No hace falta decir mucho. Con escuchar “¡Me lleva el Chanfle!”, cualquier fan de El Chavo del 8 o El Chapulín Colorado sonríe de inmediato. La frase, dicha entre enredos cómicos, salió directamente de la mente de Roberto Gómez Bolaños y hoy sigue presente en el habla cotidiana de millones.
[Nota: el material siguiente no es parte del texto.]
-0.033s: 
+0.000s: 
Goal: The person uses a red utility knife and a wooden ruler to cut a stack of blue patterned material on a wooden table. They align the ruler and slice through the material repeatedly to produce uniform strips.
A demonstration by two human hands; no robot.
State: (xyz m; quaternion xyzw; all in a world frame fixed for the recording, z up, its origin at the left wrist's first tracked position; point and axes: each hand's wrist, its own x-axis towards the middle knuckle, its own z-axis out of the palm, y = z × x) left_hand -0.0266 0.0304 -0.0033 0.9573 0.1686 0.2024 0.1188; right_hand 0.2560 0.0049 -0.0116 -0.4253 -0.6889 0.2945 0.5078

Fue en 1979 cuando Chespirito decidió llevar ese grito de frustración a otro nivel. Lo convirtió en título de una de sus películas más queridas, El Chanfle. Dirigida por Enrique Segoviano, la cinta mostró a todo el elenco en nuevas facetas. Contando la historia de un modesto utilero del Club América que —al intentar ayudar a su esposa embarazada— termina enredado en una cadena de confusiones hilarantes.
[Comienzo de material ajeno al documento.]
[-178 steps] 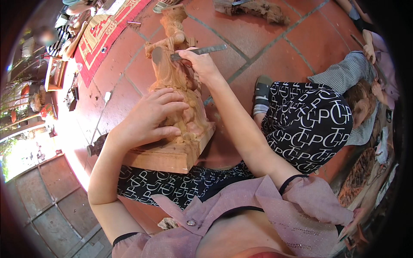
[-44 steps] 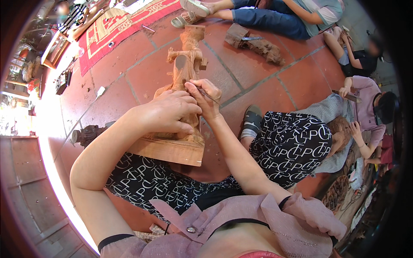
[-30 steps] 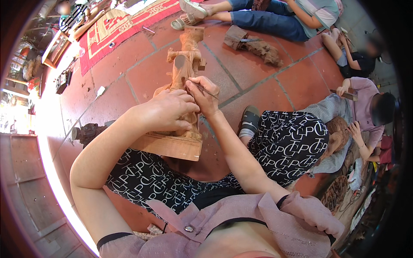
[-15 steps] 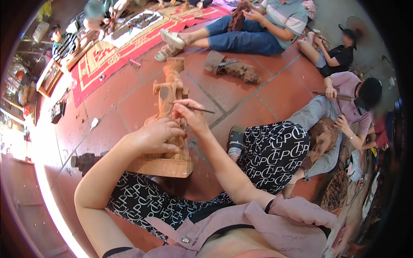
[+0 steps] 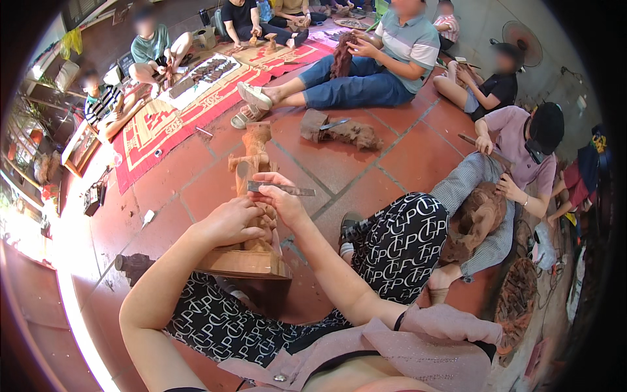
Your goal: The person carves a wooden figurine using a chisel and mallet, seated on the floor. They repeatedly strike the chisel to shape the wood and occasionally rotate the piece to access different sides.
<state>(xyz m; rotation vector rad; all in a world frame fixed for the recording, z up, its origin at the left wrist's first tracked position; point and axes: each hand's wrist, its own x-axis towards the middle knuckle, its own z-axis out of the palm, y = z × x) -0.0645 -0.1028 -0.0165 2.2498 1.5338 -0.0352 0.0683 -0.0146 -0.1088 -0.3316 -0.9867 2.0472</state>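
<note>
A pale wooden carving point(image 5: 256, 157) on a squared base point(image 5: 243, 264) leans away from me between my legs. My left hand point(image 5: 234, 223) rests over its lower middle, fingers curled around it and hiding part of the carved detail. Just beyond, my right hand point(image 5: 282, 201) grips a flat, dark metal carving blade point(image 5: 297, 191). The blade lies crosswise, its broad face towards me and its left end beside the carving's shaft. Whether that end touches the wood I cannot tell.
A dark wood piece with a blade on it point(image 5: 339, 130) lies on the tiled floor ahead. Another dark wood piece point(image 5: 134, 266) is at my left. A co-worker point(image 5: 522, 144) sits close at right with a brown carving point(image 5: 482, 212). Others sit around a red mat point(image 5: 140, 157).
The blade has turned from its thin edge to its broad face. My right hand has shifted slightly and my left hand keeps its hold. The view has tilted upward.
</note>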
¡Me lleva el chanfle!: Ahora bien, ¿qué significa realmente esa frase tan peculiar?
La Real Academia Española indica que “chanfle” proviene del francés chanfrein, relacionado con arquitectura y carpintería. Se refiere a un corte en diagonal o a un tiro curvo en el fútbol que engaña al portero. Gómez Bolaños —con su genio— tomó ese término y lo convirtió en algo completamente distinto. Una forma graciosa y ligera de expresar sorpresa o desesperación.
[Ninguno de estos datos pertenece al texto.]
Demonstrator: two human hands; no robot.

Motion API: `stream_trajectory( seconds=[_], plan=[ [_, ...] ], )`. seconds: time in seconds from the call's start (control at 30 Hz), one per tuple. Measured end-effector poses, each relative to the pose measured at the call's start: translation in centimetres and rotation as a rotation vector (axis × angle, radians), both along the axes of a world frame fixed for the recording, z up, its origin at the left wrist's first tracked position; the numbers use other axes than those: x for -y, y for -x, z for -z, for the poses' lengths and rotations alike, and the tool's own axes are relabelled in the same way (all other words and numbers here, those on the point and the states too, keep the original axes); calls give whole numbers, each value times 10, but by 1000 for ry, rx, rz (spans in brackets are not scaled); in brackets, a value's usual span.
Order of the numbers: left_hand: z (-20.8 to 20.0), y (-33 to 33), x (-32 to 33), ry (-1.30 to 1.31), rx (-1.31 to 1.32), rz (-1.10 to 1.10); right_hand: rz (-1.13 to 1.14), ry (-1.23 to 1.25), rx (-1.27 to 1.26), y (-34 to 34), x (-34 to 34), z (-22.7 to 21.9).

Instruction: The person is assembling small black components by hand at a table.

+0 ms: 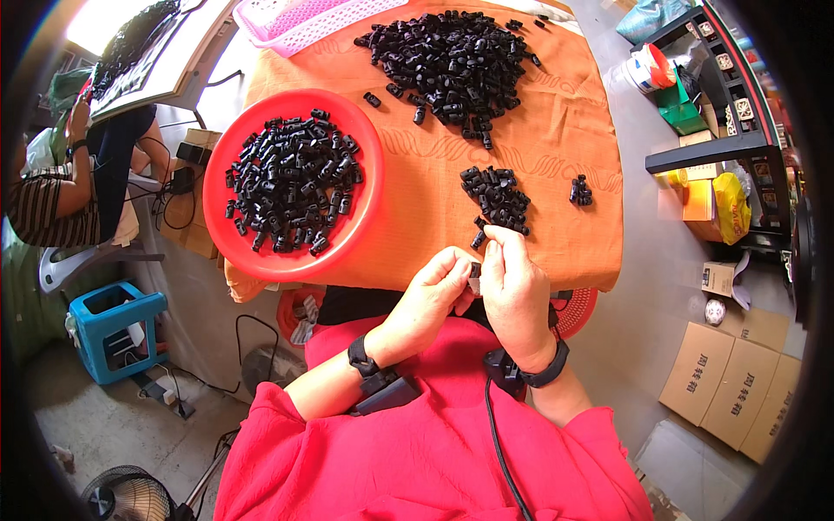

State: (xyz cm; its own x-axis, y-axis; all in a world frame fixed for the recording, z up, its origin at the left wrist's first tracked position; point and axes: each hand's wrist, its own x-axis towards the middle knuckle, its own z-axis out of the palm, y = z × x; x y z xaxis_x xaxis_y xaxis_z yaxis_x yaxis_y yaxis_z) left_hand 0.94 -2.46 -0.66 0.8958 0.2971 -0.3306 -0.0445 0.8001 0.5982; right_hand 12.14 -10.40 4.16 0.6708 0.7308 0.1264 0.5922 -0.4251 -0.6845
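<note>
One small black part (475, 270) between both hands, mostly hidden by fingers. Left hand (436, 280) pinching it; right hand (514, 291) with fingertips drawn together, whether gripping anything cannot tell. Just beyond right fingertips, one small heap (499, 198), uncountable. Left of hands, one red bowl (374, 178), filled. Farther ahead, one large heap (447, 69); one pink basket (334, 23), cut off.

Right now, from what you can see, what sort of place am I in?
Probably a small workshop: a big heap of black parts on an orange-covered table, a red basin holding more, and cardboard boxes to your right.
</note>
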Motion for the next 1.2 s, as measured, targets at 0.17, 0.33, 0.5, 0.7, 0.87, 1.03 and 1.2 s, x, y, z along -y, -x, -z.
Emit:
stream_trajectory(
  seconds=[0.17, 0.33, 0.5, 0.7, 0.87, 1.03, 1.2],
  plan=[
    [0, -1, 1, -1, 32, -10, -1, 15, -30, 2, -1, -1],
    [-6, -3, 1, -22, -17, -33, -17, 20, 1, 2, -1, -1],
    [3, -1, 2, -13, 33, -13, -26, -9, 4, 2, 2, 4],
    [4, -1, 4, 30, 25, -30, 19, -27, 4, 3, 2, 6],
    [3, -1, 5, 56, 35, -40, 26, 13, -32, 4, 4, 3],
    [3, -1, 6, 31, 9, -51, 47, -10, -38, 5, 4, 5],
    [1, -1, 5, 37, -2, -45, 84, -6, -49, 6, 5, 7]
  ],
)
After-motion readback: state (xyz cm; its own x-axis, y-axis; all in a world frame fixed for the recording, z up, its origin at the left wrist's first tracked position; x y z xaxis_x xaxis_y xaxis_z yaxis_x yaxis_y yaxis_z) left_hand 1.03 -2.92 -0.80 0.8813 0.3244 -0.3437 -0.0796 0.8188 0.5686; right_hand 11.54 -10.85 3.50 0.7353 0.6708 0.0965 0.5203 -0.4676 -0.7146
Así nacieron frases como “¡chanfle!”, “¡recontrachanfle!” y por supuesto, “¡me lleva el chanfle!”. El humor de Chespirito logró lo que pocos, reemplazar groserías con ocurrencias tan creativas como limpias. Aunque la palabra ya existía desde hace siglos —un diccionario cubano de 1836 ya la menciona— fue Bolaños quien le dio nueva vida en el lenguaje popular. Su uso técnico quedó atrás y se convirtió en parte del ADN cultural de toda una región.